**WHAT THE TASK REQUIRES:** A faithful copy of the data below is required, leaving out every picture.

Stored data entries
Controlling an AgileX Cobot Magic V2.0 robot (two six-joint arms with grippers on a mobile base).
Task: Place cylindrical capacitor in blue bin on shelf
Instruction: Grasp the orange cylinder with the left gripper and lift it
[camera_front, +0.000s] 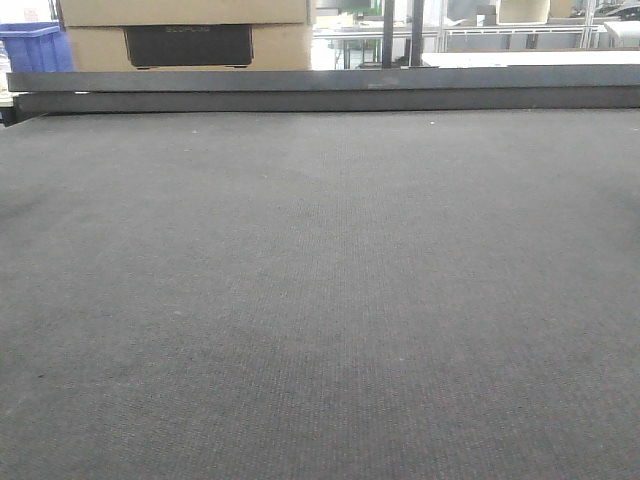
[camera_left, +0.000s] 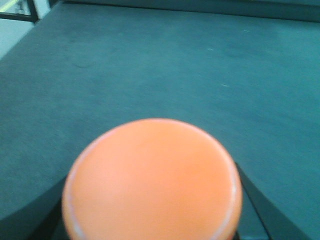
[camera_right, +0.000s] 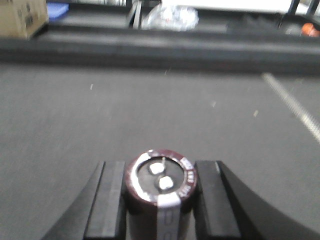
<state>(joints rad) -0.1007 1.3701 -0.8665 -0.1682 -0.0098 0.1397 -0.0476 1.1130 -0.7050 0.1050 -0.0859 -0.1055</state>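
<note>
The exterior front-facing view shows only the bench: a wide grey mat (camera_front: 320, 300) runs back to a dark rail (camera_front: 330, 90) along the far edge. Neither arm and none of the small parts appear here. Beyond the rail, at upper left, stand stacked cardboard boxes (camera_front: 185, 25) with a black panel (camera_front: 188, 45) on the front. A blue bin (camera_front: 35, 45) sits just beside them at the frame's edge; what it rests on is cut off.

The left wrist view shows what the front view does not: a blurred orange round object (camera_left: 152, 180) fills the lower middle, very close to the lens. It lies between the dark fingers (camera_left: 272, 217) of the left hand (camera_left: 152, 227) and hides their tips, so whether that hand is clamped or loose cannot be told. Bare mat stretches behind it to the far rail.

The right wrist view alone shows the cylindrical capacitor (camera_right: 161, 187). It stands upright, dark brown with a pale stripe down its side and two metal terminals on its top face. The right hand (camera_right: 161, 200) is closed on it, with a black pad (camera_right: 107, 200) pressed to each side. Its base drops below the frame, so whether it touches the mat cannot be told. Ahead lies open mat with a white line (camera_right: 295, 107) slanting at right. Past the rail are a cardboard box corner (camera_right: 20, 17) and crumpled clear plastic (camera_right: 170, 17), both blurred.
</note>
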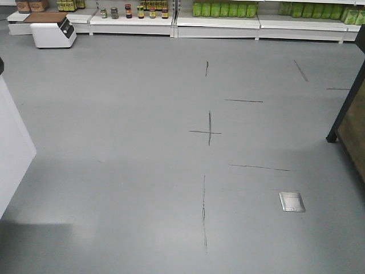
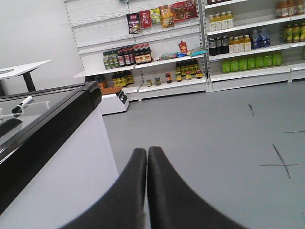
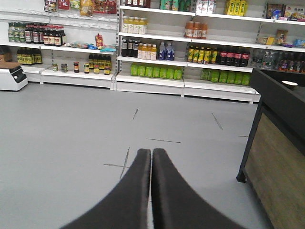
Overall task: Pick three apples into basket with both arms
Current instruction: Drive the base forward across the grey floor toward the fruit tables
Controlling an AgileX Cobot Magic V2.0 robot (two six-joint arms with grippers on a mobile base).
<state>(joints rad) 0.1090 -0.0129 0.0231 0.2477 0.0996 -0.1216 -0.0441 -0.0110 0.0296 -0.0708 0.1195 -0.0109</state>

**RESPONSE:**
Controlling an AgileX Cobot Magic V2.0 robot (two six-joint arms with grippers on a mobile base).
Task: Place cylindrical capacitor in blue bin on shelf
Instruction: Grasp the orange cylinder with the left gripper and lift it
[camera_front, +0.000s] 
[camera_left, +0.000s] 
[camera_right, +0.000s] 
<state>(joints rad) -0.1007 1.3701 -0.8665 -0.1682 -0.0098 0.1397 -0.0476 1.1130 -0.7050 0.1050 -0.0859 -0.1055</state>
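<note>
The exterior front-facing view shows only the bench: a wide grey mat (camera_front: 320, 300) runs back to a dark rail (camera_front: 330, 90) along the far edge. Neither arm and none of the small parts appear here. Beyond the rail, at upper left, stand stacked cardboard boxes (camera_front: 185, 25) with a black panel (camera_front: 188, 45) on the front. A blue bin (camera_front: 35, 45) sits just beside them at the frame's edge; what it rests on is cut off.

The left wrist view shows what the front view does not: a blurred orange round object (camera_left: 152, 180) fills the lower middle, very close to the lens. It lies between the dark fingers (camera_left: 272, 217) of the left hand (camera_left: 152, 227) and hides their tips, so whether that hand is clamped or loose cannot be told. Bare mat stretches behind it to the far rail.

The right wrist view alone shows the cylindrical capacitor (camera_right: 161, 187). It stands upright, dark brown with a pale stripe down its side and two metal terminals on its top face. The right hand (camera_right: 161, 200) is closed on it, with a black pad (camera_right: 107, 200) pressed to each side. Its base drops below the frame, so whether it touches the mat cannot be told. Ahead lies open mat with a white line (camera_right: 295, 107) slanting at right. Past the rail are a cardboard box corner (camera_right: 20, 17) and crumpled clear plastic (camera_right: 170, 17), both blurred.
</note>
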Overall task: Pick three apples into basket with both arms
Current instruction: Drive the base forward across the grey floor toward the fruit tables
Controlling an AgileX Cobot Magic V2.0 robot (two six-joint arms with grippers on a mobile base).
<state>(joints rad) 0.1090 -0.0129 0.0231 0.2477 0.0996 -0.1216 -0.0441 -0.0110 0.0296 -0.0708 0.1195 -0.0109</state>

Work on the answer is now done.